_Task directions_
Reproduce the whole listing below without its pictures, exactly as written.

▶

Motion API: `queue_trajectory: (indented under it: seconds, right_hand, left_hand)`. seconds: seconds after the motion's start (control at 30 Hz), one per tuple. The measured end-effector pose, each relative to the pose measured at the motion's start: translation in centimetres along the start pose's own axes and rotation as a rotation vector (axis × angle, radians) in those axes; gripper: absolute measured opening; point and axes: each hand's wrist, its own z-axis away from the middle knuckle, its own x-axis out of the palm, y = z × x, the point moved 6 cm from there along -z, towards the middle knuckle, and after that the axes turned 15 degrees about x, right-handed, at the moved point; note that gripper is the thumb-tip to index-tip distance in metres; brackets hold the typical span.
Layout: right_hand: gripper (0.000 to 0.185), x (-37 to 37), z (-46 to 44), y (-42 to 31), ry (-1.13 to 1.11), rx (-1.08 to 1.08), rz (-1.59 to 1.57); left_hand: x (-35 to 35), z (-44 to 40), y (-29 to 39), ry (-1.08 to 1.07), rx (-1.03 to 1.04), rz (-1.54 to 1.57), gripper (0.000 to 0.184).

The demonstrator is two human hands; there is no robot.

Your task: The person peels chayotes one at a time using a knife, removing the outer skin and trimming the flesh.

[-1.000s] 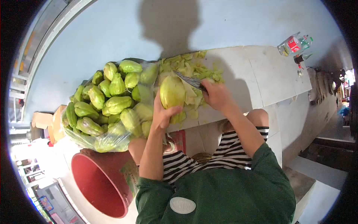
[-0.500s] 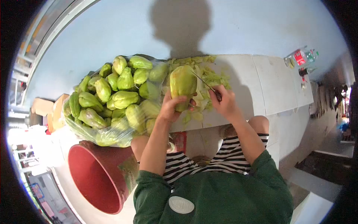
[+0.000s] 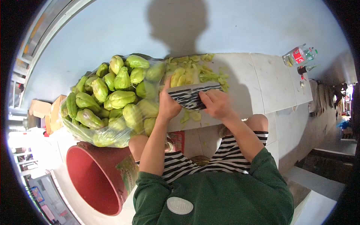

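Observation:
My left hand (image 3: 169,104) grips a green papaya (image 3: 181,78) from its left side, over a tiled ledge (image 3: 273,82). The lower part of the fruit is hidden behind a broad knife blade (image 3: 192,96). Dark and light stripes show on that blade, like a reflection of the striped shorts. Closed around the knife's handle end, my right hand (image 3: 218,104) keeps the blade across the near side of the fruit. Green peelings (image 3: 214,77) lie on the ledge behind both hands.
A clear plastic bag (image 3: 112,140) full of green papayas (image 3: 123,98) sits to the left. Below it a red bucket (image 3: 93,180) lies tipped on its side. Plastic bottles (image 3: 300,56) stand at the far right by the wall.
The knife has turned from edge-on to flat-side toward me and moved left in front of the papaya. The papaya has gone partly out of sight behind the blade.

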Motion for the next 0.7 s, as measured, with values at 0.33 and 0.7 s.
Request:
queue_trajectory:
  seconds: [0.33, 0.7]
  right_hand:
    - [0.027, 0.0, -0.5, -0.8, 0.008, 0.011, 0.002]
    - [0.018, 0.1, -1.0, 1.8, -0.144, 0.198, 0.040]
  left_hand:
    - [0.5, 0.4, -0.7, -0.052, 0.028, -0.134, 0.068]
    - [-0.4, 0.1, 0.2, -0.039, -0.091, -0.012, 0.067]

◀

_Written solution_
Motion API: `queue_trajectory: (indented under it: seconds, right_hand, left_hand)`. seconds: seconds after the motion's start (control at 30 Hz), one per tuple. The measured end-effector pose, each relative to the pose measured at the motion's start: translation in centimetres along the start pose's own axes and rotation as a rotation vector (axis × angle, radians) in those axes; gripper: absolute measured opening; point and axes: each hand's wrist, its own z-axis away from the middle knuckle, its own x-axis out of the palm, y = z × x, the point moved 6 cm from there along -z, towards the middle knuckle, and after that the axes turned 15 degrees about x, right-handed, at the moved point; note that gripper is the thumb-tip to index-tip distance in metres; brackets hold the typical span.
Layout: right_hand: gripper (0.000 to 0.185), x (-37 to 37), z (-46 to 44), y (-42 to 31), ry (-1.13 to 1.11), rx (-1.08 to 1.08), rz (-1.59 to 1.57); left_hand: x (-35 to 35), z (-44 to 40), y (-29 to 39), ry (-1.08 to 1.07), rx (-1.03 to 1.04), rz (-1.54 to 1.57), gripper (0.000 to 0.184).

The demonstrator is two human hands; there is no robot.

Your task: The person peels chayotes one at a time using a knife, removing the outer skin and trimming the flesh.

[-1.000s] 
[-0.500s] 
[+0.000s] 

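Observation:
My left hand (image 3: 169,104) grips a green papaya (image 3: 181,78) from its left side, over a tiled ledge (image 3: 273,82). The lower part of the fruit is hidden behind a broad knife blade (image 3: 192,96). Dark and light stripes show on that blade, like a reflection of the striped shorts. Closed around the knife's handle end, my right hand (image 3: 218,104) keeps the blade across the near side of the fruit. Green peelings (image 3: 214,77) lie on the ledge behind both hands.
A clear plastic bag (image 3: 112,140) full of green papayas (image 3: 123,98) sits to the left. Below it a red bucket (image 3: 93,180) lies tipped on its side. Plastic bottles (image 3: 300,56) stand at the far right by the wall.
The knife has turned from edge-on to flat-side toward me and moved left in front of the papaya. The papaya has gone partly out of sight behind the blade.
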
Motion for the next 0.7 s, as measured, with values at 0.33 and 0.7 s.
Request:
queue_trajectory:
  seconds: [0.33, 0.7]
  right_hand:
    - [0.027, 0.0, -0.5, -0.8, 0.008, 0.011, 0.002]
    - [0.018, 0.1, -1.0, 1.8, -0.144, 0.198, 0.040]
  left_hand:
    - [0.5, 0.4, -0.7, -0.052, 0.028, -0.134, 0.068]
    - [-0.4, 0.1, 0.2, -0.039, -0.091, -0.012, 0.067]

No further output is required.